How to Create the Most Effective Call Monitoring Program, Part 1

How many calls do you monitor per agent per month? Have you heard the statistic that “world class” contact centers monitor 5-10 calls a month? Have you ever had an agent tell you that it is not fair to base her evaluation on such a small percentage of monitored calls? Are you confused by how to define a statistically significant sample? Are you concerned about the fairness and accuracy of your monitoring program? Are you asking how you can design a call-monitoring program that allows you to make the short- and long-term decisions required to ensure happy employees and a quality organization?

If so, then this two-part article is for you! Here, in part one, we’ll discuss best practices for developing the call monitoring form. Later, in part two, we’ll detail the monitoring process itself.

Developing the call monitoring form

The foundation of any monitoring program is the call monitoring form, and we have a few suggestions for you as you design this important document.

1) Make the form easily updateable.
I’m sure you are well aware that nothing ever stays the same in the contact center (that’s an understatement if I’ve ever heard one). Customers’ needs change, and the products and services of the company change. You get smarter about how to deliver excellence. Each one of these changes means that the call monitoring form must be updated.

We suggest that you put a process in place to update the form every quarter. The process of modifying the form is quite involved and usually cannot be done any more frequently. It is important to have one person act as the conduit for all the change requests. Remember that the requests can come from anyone—agents or supervisors. This “conduit” funnels the requests to a change team that evaluates each request and decides if it is in line with the intention of the form. If the changes are not adopted, the conduit is responsible for telling the person who made the suggestion why they were not. If the changes are adopted, the form is updated, the change is communicated, and the agents are trained on the new quality requirement.

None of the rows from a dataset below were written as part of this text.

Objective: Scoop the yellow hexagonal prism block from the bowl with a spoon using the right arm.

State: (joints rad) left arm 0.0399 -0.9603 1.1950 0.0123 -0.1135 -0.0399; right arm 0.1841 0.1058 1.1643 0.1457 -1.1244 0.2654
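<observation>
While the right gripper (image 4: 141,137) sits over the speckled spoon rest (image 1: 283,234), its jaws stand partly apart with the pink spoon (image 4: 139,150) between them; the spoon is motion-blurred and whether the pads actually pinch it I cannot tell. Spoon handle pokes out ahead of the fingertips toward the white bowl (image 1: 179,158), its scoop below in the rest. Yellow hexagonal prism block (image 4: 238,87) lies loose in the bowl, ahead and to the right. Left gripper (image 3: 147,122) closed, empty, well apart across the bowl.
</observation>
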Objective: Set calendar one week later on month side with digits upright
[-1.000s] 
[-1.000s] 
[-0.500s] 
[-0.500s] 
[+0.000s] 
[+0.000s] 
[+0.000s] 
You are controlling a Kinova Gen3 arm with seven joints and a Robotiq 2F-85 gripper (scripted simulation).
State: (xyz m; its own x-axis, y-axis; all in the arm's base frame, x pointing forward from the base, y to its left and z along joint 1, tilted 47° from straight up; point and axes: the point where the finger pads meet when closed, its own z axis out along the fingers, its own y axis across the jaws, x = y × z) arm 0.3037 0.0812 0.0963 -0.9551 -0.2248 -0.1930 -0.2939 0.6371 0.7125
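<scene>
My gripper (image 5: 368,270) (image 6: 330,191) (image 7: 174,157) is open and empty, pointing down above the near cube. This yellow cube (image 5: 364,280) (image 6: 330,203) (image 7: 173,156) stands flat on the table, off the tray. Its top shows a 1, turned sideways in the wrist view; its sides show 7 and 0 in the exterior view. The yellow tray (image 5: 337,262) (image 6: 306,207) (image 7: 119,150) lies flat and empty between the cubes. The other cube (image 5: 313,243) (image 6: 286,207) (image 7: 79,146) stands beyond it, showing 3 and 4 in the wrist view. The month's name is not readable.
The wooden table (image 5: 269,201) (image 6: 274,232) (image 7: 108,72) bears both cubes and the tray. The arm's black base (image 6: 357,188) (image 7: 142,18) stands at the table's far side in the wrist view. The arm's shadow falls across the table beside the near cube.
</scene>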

2) Make the form specific. List items down to the skill and knowledge level. Determine the reason you have a call monitoring form in the first place. If the reason is to assess the performance of the agent during a call and provide coaching when the agent struggles, then it is imperative to design the form so that you can watch the trends of performance all the way down to the skill and knowledge level.

Let’s say that you have a category called “listening skills” on your form. After monitoring several calls, you discover that you marked that the agent was struggling with listening on each call. But in retrospect how do you know what to coach on? Was the person interrupting the customer on each call? Or was he struggling with knowing how to paraphrase the customer’s request?

“Listening” is a broad topic that can be broken down into skill and knowledge components. If you had a line item that referenced “interrupting” and another line item that referenced “paraphrasing,” then you could trend a skill deficiency and easily design coaching sessions based on these trends.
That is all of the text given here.